_Activity_
Every line from the one with "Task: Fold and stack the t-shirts" to the end of the data needs to be copied exactly, and no line before it.

_Data extract_
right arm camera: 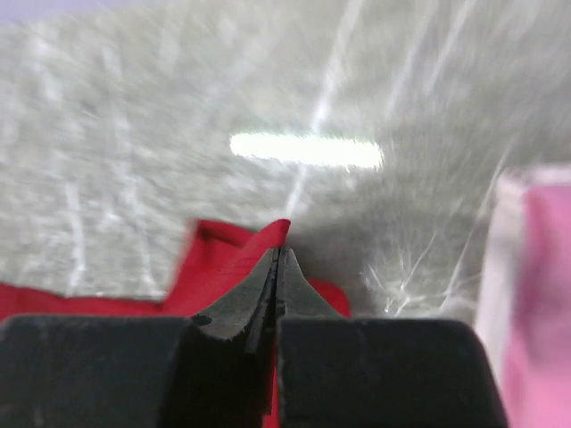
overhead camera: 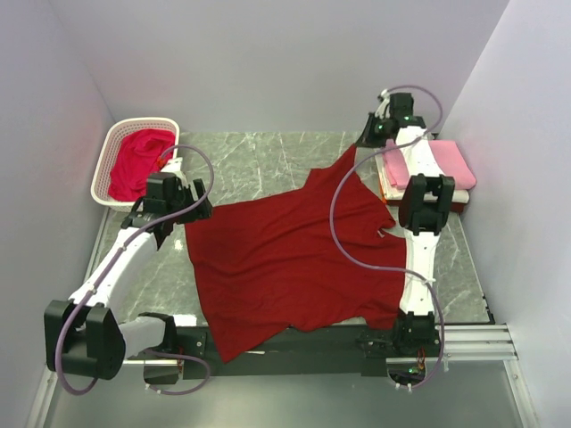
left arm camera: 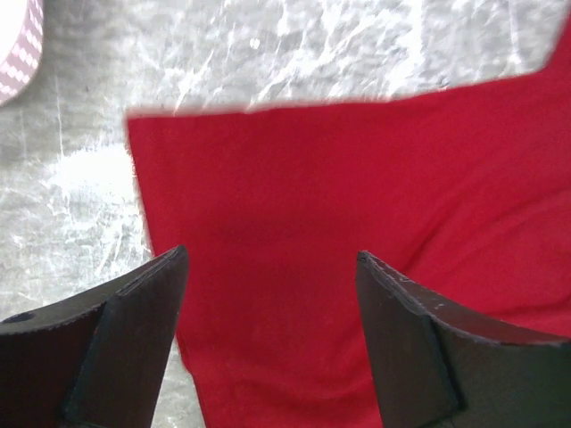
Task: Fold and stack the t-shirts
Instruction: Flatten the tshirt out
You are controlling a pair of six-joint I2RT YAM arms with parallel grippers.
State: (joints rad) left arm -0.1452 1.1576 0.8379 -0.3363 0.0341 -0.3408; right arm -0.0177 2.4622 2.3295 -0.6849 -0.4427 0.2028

_Task output_
Task: Fold and stack the t-shirts
Instruction: Flatten the tshirt out
You are controlling a pair of six-joint I2RT YAM arms with parallel grippers.
State: (joints rad) left arm -0.1452 1.1576 0.8379 -0.3363 0.0341 -0.3408; right arm -0.0177 2.4622 2.3295 -0.6849 -0.4427 0.2028

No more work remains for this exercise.